### PROBLEM DETAILS:
Filter the listing below down to the lines with the word "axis" and copy those.

::::::

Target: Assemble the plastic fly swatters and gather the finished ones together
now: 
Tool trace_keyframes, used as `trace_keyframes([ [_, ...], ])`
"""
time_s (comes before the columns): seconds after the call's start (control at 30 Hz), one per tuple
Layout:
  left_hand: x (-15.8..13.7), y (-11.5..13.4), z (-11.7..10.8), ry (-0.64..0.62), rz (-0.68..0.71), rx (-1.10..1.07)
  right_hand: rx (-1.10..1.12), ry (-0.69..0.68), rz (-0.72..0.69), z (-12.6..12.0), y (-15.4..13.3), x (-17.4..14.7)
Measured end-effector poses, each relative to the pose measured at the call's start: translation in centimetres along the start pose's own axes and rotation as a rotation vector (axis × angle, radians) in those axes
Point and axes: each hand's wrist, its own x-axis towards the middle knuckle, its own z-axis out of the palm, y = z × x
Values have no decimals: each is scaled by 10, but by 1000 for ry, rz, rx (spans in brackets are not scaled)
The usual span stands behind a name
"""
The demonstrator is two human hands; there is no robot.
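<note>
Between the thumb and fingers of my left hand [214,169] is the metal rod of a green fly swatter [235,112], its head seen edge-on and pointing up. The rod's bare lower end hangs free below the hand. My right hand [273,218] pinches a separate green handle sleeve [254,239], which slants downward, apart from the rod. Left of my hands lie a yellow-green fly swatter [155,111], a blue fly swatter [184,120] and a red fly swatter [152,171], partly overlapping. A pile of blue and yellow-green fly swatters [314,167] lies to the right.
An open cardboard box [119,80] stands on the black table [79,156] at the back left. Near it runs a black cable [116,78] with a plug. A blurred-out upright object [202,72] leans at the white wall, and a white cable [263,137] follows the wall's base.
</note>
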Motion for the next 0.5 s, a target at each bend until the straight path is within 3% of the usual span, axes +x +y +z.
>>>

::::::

### RESULT FOR THIS EXERCISE:
Measured end-effector poses, each relative to the pose measured at the call's start: translation in centimetres along the start pose's own axes and rotation as a rotation vector (axis × angle, radians) in those axes
Point and axes: each hand's wrist, its own x-axis towards the middle knuckle, its own z-axis out of the palm, y = z × x

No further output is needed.